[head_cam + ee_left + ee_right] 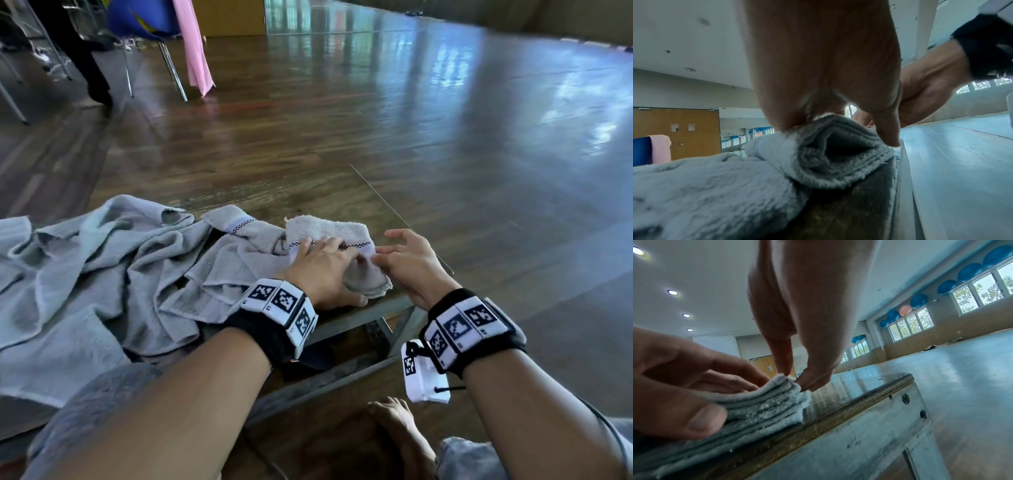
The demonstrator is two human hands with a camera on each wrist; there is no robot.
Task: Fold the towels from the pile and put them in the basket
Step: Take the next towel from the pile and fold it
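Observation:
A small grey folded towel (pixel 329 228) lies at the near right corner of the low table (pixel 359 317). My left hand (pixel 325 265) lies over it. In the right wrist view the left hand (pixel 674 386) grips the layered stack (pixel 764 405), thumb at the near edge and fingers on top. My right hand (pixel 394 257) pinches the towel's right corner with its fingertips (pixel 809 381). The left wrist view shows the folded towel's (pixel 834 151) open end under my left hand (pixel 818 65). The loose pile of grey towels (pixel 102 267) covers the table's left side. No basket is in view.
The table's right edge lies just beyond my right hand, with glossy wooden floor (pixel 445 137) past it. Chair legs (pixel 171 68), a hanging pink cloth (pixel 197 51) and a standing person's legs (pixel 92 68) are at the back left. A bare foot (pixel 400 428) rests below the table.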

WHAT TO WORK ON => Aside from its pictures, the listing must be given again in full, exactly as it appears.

TASK RESPONSE =>
[head_cam + ee_left + ee_right] 
The demonstrator is two human hands with a camera on each wrist; there is no robot.
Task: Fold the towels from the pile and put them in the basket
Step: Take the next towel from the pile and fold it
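Observation:
A small grey folded towel (pixel 329 228) lies at the near right corner of the low table (pixel 359 317). My left hand (pixel 325 265) lies over it. In the right wrist view the left hand (pixel 674 386) grips the layered stack (pixel 764 405), thumb at the near edge and fingers on top. My right hand (pixel 394 257) pinches the towel's right corner with its fingertips (pixel 809 381). The left wrist view shows the folded towel's (pixel 834 151) open end under my left hand (pixel 818 65). The loose pile of grey towels (pixel 102 267) covers the table's left side. No basket is in view.
The table's right edge lies just beyond my right hand, with glossy wooden floor (pixel 445 137) past it. Chair legs (pixel 171 68), a hanging pink cloth (pixel 197 51) and a standing person's legs (pixel 92 68) are at the back left. A bare foot (pixel 400 428) rests below the table.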

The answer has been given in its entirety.